The story begins in Shoko's 60-something voice describing her yearning to return to Japan to see her brother, Taro, who disowned her for marrying an American. She takes us back to their childhood; shares with us her dreams, goals and heartbreaks; explains how she met Charlie and the challenges she faced in America. She's in ill health, suffering for years from a weak heart, possibly caused by radiation, and now faces a life-threatening surgery.
Shoko has dreamed of returning to Japan someday, but life continually intervened. First, she couldn't afford it. And then, when she manages to stash away enough money, her heart isn't strong enough to make the trip. But she's determined to make contact with Taro, and turns to her daughter, Sue, to travel to Japan in her place.
This is where Sue takes up the story.
Sue and Shoko have never had a close relationship, but she is still concerned for her mother and sees how important it is to her to make amends with Taro before she dies. She agrees to make the trip, along with her teenage daughter, Helena. While in Japan, Sue is not only able to understand her mother better, but her own dreams are reawakened.
Although Shoko wanted to be a good mother, she fell short at times due to her health, her age, cultural differences and her own strong personality. But this trip is exactly what Sue needs and by giving it to her, I feel any mistakes Shoko made along the way are redeemed.
As a mother, I can identify with both Shoko and Sue, wanting to be the best I can be but knowing I fall short too often. Like them, I also have dreams I still hope come true; I liked the message this gave of never giving up on them, that there's no expiration date on dreams.

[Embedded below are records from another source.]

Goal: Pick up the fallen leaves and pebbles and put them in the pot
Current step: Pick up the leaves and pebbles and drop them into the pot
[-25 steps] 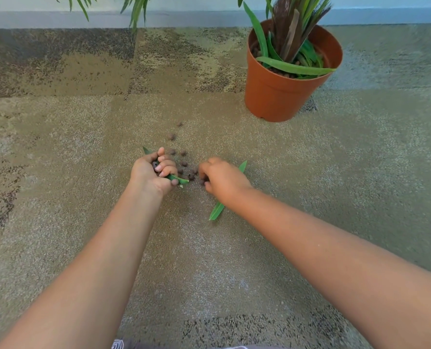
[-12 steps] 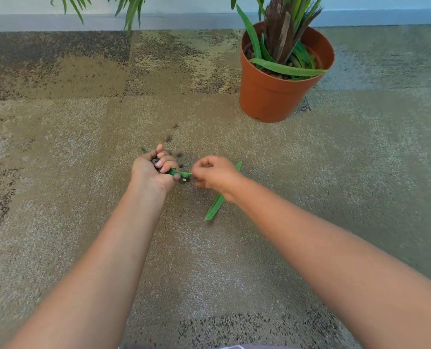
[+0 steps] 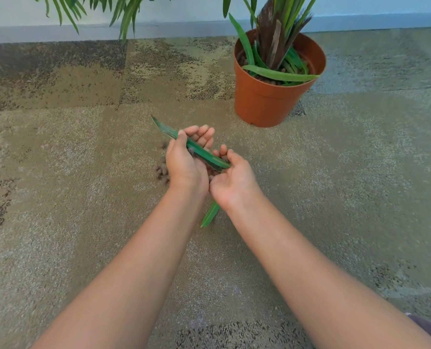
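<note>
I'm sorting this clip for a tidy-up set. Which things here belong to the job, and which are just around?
Part of the job:
- leaf held across the left hand, pinned by its thumb
- right hand, at that leaf's near end
- second leaf on the carpet
- pebbles on the carpet
- orange pot

Just around:
- carpet
- other plant's fronds
- skirting board

One head-worn wide-angle view looks forward and down along both forearms, close over the carpet (image 3: pixel 83 222), with the wall's base (image 3: pixel 171 28) at top.
</note>
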Available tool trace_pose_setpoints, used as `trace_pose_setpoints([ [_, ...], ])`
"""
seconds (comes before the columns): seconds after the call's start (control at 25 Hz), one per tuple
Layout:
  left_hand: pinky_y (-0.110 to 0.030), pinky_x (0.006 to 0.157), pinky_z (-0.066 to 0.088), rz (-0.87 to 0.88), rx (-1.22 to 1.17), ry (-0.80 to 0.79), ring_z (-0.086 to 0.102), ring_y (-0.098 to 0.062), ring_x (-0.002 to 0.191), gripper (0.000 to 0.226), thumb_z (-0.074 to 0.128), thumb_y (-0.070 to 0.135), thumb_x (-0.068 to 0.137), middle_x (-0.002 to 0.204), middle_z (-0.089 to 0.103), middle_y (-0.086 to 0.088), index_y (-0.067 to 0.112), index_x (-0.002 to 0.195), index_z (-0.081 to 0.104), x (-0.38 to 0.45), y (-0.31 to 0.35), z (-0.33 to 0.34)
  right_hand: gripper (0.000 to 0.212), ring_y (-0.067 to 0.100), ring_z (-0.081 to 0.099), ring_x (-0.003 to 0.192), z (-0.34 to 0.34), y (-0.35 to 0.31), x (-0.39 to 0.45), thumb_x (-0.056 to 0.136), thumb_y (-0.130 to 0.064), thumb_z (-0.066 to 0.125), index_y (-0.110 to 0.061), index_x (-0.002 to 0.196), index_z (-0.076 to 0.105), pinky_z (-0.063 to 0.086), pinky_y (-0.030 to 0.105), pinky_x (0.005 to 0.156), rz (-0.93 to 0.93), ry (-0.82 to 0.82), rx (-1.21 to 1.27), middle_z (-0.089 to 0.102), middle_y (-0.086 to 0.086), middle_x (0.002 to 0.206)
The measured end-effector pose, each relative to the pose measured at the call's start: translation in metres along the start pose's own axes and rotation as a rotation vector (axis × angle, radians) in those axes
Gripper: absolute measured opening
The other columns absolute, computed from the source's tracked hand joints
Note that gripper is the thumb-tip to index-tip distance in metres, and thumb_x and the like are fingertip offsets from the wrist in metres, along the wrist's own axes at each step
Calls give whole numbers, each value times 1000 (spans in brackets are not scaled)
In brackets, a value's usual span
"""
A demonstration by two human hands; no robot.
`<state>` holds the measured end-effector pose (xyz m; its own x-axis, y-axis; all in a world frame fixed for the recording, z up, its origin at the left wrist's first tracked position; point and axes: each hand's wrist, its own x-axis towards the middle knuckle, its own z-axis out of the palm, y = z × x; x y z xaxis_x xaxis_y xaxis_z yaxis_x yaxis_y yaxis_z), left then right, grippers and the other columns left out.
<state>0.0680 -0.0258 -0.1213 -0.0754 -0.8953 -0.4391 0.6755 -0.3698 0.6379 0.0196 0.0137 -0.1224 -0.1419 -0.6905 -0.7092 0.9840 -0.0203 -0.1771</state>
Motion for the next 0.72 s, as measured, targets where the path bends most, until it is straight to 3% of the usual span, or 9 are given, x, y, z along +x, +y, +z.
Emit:
trace_pose_setpoints([
  [0.28,-31,85,47,-112,-97,73,66,-19,80,33,27,16,100,83,65,-9,10,75,48,-13,-6,30,29,19,52,75,-10,-10,-12,99,-16,35,-9,80,55,40,35,104,-130,-1,320,53,9,80],
  [0.48,-36,99,41,-132,-145,63,64,-22,81,33,26,15,100,84,64,-12,7,78,50,-12,2,50,33,21,53,66,-5,-9,-14,100,-17,33,-8,72,49,47,35,71,3,35,224,55,11,67],
  [0.6,-35,97,45,-99,-65,41,65,-21,81,33,28,15,100,83,65,-11,7,79,51,-10,2,56,31,21,54,70,-3,-21,-15,100,-15,34,-5,75,51,48,35,86,-26,64,174,55,13,73],
  [0.72,-31,81,50,-51,124,-28,64,-18,84,33,29,16,100,85,65,-7,10,79,54,-19,-12,60,27,25,56,93,9,-46,-16,100,-15,34,-5,87,55,44,38,100,-109,35,127,55,15,91],
])
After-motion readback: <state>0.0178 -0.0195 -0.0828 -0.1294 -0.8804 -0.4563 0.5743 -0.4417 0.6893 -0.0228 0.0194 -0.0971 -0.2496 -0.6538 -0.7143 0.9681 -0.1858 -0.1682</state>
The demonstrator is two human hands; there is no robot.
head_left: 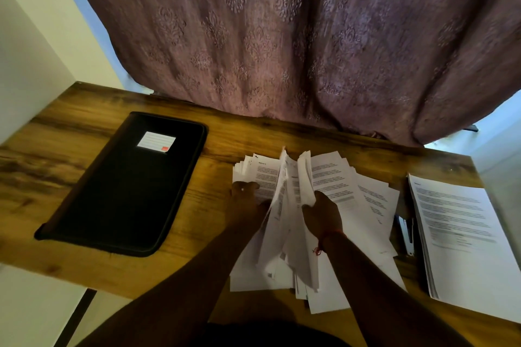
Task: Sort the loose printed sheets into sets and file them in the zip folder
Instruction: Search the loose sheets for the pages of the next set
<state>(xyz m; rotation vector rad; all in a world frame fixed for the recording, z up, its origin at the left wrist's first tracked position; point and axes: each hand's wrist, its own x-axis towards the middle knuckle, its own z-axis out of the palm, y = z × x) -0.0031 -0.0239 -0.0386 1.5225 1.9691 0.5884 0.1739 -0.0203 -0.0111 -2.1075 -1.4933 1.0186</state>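
Loose sheets (332, 194) heaped at desk (84, 132) centre, between zip folder (127, 186), shut, and squared stack (462, 234). Bundle pinched by right hand (321, 214); pile pressed by left hand (248, 197), fingers partly hidden. Paper judged light, floppy, slippery; best gripped at edges.

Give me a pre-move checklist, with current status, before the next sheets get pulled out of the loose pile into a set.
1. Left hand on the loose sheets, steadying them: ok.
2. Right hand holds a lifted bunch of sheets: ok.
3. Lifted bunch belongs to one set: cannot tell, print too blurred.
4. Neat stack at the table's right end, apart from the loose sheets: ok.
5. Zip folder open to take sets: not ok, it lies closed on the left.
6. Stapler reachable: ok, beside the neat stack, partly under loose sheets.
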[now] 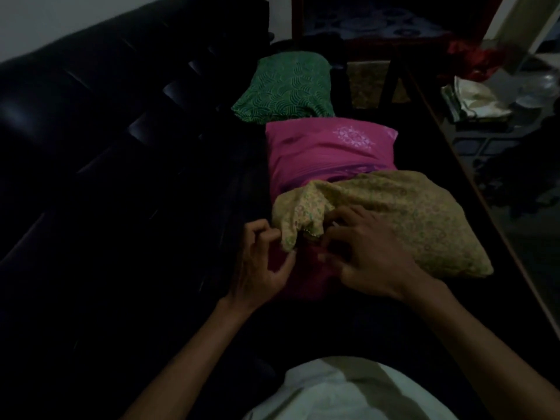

This isn't just a mother-daughter story, though. Dilloway provides a little something for everyone. I'm a history buff and enjoyed hearing about life in Japan during World War II. I also love a good love story and this one didn't disappoint me in that category, either.
So I suggest you read it, and if you do, let me know what you thought about it!
(To learn more about the book and the author, and to join in further conversations on BlogHer, click here. Oh, and I was compensated for this BlogHer Book Club review but all opinions expressed are my own.)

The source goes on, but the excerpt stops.